WHAT TO DO: Which lines of the records below contain the word "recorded"? Copy each of them out.

START EXERCISE INPUTS

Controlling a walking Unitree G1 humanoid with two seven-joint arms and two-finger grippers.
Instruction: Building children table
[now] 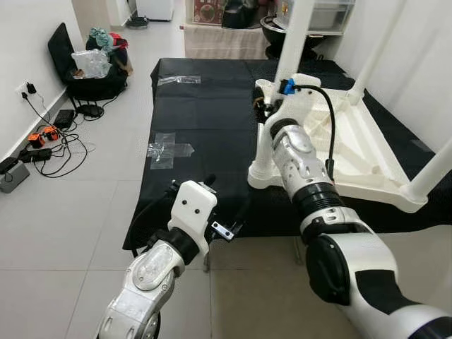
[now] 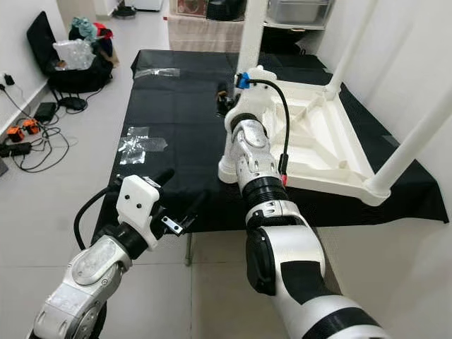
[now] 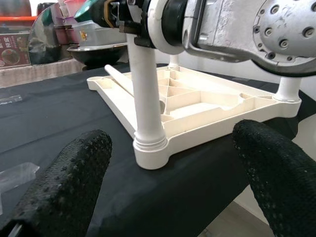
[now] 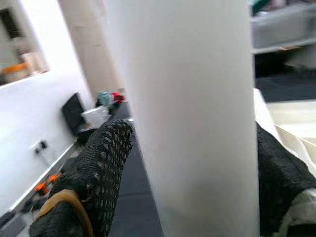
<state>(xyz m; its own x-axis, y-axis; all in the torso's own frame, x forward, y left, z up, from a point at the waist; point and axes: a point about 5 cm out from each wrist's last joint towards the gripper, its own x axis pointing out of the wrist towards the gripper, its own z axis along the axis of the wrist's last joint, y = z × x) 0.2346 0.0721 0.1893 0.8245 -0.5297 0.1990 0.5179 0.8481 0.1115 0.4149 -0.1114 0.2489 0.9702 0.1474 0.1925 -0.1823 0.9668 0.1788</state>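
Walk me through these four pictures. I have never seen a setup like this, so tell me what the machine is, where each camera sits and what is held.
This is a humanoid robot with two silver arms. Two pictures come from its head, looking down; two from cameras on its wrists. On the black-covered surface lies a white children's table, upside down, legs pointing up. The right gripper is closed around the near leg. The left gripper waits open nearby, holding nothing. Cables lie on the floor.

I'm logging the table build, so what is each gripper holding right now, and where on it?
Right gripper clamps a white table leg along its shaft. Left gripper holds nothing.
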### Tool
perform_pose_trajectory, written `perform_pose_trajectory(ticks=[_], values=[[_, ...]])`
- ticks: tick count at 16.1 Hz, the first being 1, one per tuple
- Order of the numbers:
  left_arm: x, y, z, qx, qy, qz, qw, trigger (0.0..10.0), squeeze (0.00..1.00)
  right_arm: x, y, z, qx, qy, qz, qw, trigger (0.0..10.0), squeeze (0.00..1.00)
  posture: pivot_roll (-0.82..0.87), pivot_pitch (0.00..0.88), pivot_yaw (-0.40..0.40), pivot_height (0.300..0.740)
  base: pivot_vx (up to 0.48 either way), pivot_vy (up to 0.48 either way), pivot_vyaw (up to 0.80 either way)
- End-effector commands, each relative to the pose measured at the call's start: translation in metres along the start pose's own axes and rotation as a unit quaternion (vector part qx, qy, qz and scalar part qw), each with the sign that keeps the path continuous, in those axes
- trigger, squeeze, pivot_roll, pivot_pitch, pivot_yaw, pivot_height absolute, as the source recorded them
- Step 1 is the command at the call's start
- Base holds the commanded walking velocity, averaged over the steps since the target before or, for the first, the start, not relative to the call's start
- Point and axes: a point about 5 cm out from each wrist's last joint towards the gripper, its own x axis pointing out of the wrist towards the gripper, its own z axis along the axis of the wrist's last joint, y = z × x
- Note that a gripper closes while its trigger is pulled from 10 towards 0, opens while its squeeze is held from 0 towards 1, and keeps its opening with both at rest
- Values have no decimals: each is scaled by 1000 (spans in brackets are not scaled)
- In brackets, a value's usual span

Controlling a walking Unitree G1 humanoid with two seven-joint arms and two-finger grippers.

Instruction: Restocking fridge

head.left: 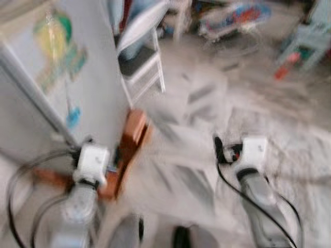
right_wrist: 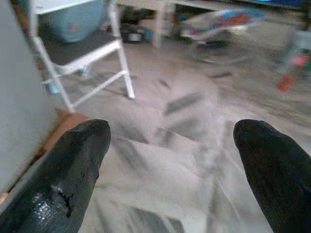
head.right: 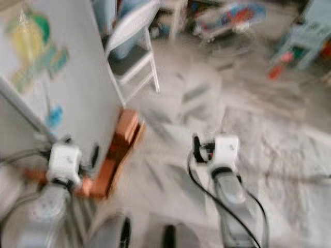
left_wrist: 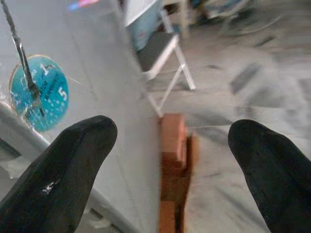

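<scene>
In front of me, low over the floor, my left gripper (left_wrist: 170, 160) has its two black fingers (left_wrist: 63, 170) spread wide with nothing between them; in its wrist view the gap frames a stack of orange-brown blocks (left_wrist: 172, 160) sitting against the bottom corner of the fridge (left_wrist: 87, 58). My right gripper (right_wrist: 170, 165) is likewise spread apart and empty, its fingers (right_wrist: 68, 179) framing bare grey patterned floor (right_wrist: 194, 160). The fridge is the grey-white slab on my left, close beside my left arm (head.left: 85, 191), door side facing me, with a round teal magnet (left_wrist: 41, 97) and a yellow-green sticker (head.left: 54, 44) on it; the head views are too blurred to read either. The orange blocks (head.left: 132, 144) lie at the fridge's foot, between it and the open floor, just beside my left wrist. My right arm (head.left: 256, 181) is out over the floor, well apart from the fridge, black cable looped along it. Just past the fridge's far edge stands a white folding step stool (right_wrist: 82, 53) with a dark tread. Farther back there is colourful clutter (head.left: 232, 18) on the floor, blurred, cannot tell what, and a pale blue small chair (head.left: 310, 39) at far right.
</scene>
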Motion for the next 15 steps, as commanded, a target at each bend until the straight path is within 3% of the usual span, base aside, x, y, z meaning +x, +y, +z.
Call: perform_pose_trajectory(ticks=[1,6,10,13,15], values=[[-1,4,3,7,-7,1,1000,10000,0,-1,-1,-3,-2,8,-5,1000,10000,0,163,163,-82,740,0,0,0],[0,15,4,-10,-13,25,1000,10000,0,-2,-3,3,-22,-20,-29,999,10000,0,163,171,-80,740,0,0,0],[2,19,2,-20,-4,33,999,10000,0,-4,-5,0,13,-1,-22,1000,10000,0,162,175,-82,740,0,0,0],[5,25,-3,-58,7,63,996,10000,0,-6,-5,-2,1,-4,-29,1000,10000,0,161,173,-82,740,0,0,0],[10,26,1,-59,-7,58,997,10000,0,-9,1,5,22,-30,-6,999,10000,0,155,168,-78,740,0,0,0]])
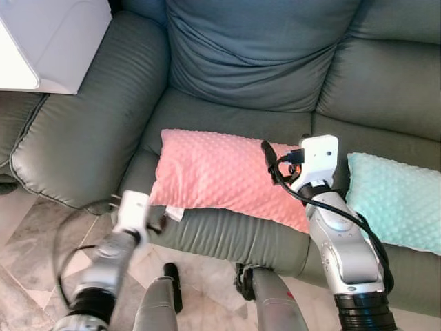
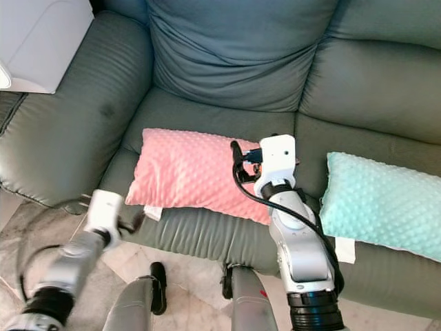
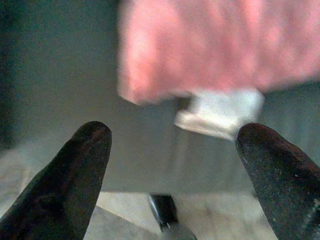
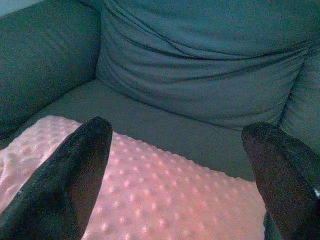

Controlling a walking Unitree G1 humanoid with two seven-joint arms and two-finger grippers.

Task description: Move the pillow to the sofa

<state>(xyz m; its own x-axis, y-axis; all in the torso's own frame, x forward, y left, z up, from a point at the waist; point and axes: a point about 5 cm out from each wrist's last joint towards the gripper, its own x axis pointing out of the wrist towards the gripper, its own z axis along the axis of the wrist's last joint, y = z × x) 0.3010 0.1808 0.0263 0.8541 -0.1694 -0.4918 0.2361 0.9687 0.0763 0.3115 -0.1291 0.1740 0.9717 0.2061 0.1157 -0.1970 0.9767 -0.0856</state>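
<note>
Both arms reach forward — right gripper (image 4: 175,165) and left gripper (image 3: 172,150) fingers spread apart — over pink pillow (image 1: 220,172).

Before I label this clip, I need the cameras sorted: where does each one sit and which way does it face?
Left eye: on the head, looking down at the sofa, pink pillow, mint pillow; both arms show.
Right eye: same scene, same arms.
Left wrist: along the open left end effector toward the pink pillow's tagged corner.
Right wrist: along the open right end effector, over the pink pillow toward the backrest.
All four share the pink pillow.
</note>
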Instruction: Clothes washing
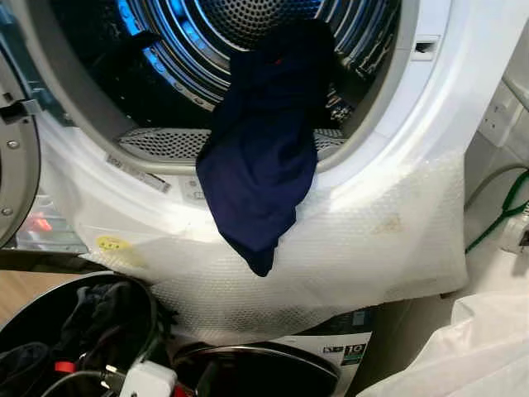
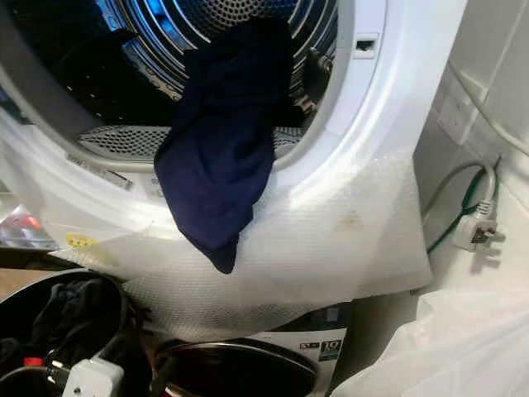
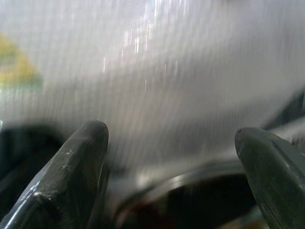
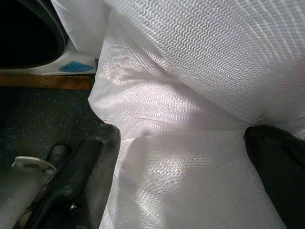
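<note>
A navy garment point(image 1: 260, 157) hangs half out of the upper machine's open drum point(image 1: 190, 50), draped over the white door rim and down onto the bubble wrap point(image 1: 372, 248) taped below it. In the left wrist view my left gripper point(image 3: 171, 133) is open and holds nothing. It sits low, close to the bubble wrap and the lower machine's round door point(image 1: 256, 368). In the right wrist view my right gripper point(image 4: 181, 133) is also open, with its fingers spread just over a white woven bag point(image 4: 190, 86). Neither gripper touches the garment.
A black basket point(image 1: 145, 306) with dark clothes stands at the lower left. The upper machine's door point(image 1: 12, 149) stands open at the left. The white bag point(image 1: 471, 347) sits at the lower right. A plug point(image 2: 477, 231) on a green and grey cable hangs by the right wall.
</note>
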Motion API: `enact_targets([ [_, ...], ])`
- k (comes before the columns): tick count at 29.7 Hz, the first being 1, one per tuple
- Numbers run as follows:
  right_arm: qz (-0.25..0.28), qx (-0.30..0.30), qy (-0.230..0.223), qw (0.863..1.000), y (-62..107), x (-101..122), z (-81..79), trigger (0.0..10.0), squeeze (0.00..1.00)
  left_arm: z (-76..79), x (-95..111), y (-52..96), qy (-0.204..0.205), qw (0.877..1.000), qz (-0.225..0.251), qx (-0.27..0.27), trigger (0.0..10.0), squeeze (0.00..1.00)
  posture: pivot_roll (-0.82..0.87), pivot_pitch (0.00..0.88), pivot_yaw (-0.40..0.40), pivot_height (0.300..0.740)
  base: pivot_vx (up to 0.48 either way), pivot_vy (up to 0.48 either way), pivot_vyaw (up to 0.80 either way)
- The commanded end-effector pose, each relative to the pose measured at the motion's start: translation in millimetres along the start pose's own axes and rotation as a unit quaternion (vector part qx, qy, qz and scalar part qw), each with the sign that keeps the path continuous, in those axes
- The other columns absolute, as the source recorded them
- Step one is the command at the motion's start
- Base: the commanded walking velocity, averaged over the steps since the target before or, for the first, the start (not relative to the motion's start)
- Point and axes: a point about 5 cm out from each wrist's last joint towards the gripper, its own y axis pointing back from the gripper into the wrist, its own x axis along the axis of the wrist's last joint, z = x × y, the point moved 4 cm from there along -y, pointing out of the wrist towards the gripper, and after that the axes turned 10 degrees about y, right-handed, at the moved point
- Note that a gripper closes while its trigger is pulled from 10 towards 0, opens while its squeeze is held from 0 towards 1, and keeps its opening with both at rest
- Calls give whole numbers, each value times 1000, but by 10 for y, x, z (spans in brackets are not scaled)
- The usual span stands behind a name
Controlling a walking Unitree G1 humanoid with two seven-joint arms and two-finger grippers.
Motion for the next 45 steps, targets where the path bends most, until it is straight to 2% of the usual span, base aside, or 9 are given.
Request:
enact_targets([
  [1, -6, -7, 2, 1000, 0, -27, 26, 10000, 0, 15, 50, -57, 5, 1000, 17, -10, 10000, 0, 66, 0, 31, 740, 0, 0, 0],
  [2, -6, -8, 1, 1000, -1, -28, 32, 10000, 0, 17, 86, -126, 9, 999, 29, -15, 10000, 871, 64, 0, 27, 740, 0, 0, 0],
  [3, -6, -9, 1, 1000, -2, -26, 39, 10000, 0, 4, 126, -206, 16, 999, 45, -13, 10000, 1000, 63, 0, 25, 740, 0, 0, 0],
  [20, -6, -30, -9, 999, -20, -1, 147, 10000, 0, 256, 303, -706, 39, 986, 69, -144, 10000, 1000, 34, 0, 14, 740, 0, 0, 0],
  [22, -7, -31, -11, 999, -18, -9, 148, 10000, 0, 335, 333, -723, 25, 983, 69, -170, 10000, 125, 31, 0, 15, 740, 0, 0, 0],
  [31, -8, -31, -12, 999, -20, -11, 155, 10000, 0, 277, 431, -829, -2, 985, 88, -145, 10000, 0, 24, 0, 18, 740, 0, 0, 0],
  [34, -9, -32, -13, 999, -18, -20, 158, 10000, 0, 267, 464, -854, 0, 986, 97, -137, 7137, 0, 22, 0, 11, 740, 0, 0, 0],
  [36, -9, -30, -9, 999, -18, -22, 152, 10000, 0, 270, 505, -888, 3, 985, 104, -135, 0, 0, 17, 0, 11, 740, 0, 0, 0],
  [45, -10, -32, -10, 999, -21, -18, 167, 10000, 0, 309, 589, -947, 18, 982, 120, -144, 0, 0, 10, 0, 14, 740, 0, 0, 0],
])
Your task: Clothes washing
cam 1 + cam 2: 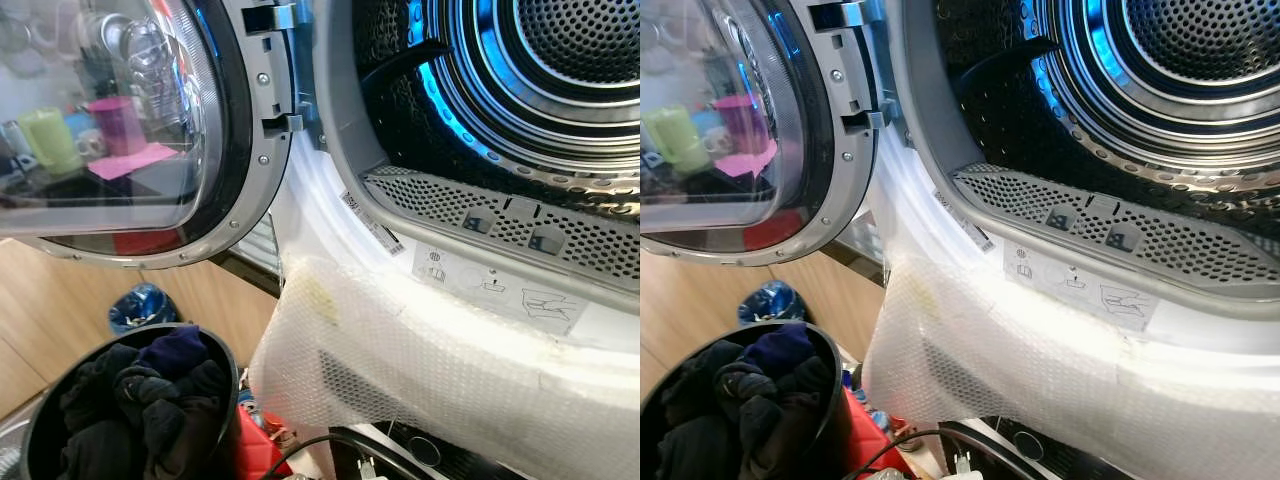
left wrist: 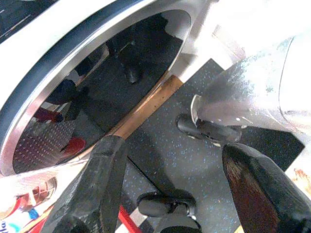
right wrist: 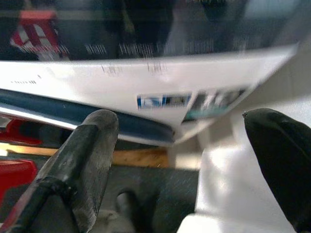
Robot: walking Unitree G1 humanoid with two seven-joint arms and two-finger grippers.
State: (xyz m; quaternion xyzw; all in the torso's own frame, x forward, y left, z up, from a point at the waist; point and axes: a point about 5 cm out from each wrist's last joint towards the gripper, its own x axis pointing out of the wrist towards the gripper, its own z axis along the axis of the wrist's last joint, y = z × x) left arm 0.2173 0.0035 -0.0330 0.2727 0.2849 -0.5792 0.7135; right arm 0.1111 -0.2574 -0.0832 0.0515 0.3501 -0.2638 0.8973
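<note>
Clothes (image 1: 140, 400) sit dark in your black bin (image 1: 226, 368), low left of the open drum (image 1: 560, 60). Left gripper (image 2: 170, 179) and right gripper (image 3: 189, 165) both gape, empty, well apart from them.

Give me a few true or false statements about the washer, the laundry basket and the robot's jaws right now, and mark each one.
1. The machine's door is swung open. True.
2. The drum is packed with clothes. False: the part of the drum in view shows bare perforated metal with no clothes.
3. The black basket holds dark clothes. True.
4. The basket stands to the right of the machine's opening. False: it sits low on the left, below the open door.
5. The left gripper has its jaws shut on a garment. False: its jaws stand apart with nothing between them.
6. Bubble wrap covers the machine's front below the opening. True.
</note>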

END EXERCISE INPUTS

EXERCISE RESULT:
- trigger, squeeze, pivot_roll, pivot_pitch, pivot_yaw, pivot_height absolute, as the source recorded them
- The other columns absolute, as the source recorded them

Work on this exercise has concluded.